# Work item:
I'd like the full listing transcribed exactly, with no images included.
-- -- --
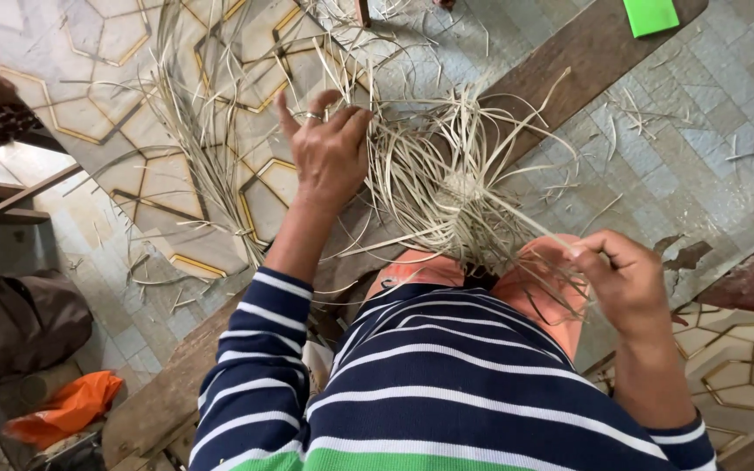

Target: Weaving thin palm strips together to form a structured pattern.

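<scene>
Lying well beyond the right hand (625, 279), at the far end of the wooden plank, is a flat bright green rectangular card (651, 14), while an orange plastic bag (70, 404) sits crumpled on the floor well to the near left of the left hand (329, 148). Fingers of the left hand are curled and pressed down on a bunch of pale straw strips (446, 187), a ring on one finger. Between the two hands sits the half-woven straw piece, and the right hand pinches a few loose strands between thumb and fingertips just above an orange-clad knee (547, 288).

Dry matt straw strips (446, 174); wooden plank (569, 70)
</scene>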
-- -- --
# Solution to the problem:
Target: Weaving thin palm strips together to form a structured pattern.

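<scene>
Lying well beyond the right hand (625, 279), at the far end of the wooden plank, is a flat bright green rectangular card (651, 14), while an orange plastic bag (70, 404) sits crumpled on the floor well to the near left of the left hand (329, 148). Fingers of the left hand are curled and pressed down on a bunch of pale straw strips (446, 187), a ring on one finger. Between the two hands sits the half-woven straw piece, and the right hand pinches a few loose strands between thumb and fingertips just above an orange-clad knee (547, 288).

Dry matt straw strips (446, 174); wooden plank (569, 70)
</scene>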

The exercise calls for nothing more.